Problem to solve:
For the data below, restate word for word only the lines from the line containing "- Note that" through the line containing "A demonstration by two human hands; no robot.", both ends included.
Start of Block
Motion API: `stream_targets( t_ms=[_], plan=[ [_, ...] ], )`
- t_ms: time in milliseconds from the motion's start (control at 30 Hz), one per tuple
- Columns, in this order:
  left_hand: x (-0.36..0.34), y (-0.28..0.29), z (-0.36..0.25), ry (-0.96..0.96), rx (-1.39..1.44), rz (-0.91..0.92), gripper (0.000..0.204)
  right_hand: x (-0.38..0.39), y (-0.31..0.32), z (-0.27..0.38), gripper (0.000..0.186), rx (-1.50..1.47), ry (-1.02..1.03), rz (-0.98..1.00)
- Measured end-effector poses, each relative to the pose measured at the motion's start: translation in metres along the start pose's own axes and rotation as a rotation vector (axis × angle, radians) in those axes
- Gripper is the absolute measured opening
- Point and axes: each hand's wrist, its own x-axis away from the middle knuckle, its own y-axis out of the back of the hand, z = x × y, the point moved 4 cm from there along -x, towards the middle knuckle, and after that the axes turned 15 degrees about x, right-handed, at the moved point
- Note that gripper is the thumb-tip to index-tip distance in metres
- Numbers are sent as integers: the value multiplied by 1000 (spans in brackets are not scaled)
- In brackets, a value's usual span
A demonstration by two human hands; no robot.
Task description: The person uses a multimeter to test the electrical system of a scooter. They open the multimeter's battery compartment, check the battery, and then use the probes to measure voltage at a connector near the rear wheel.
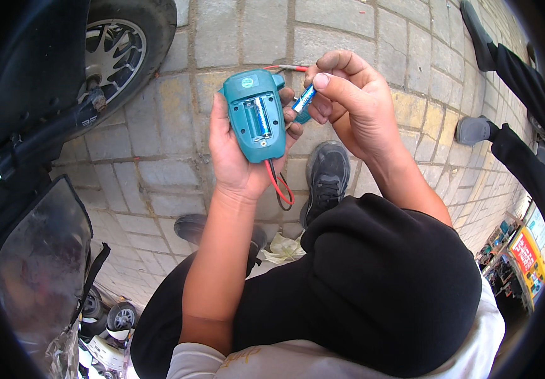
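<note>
In the head view, my left hand (234,170) cradles a teal electrical tester (252,140) with its back turned up. The open compartment (247,120) shows one blue-and-silver battery (260,117) in the right slot; the left slot looks vacant. Red and black leads (278,186) hang from the tester's lower end. My right hand (354,95) pinches another blue battery (304,100) between thumb and fingers, just right of the tester. A small teal piece (304,117) shows behind that battery, partly hidden by the fingers. A red probe (291,67) extends behind my hands.
I am low over grey and yellowish paving (165,145). A vehicle wheel (133,57) and dark plastic panels (32,240) stand at the left. My shoe (326,183) is below my hands. Another person's legs and shoes (474,129) are at the right, near bright signboards (525,252).
</note>
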Motion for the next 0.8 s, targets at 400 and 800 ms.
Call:
stream_targets(
  t_ms=[400, 800],
  plan=[
    [2, -2, 4, 85, 152, 98, 71, 3, 20, -9, 22, -179, -51, 75],
    [1, 28, -26, -94, -207, -30, 71, -15, 86, -71, 19, 960, -37, -223]
  ],
)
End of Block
Problem solution:
- Note that gripper is the thumb-tip to index-tip distance in metres
- Numbers are sent as integers: the value multiplied by 1000 (spans in brackets are not scaled)
- In brackets, a value's usual span
A demonstration by two human hands; no robot.

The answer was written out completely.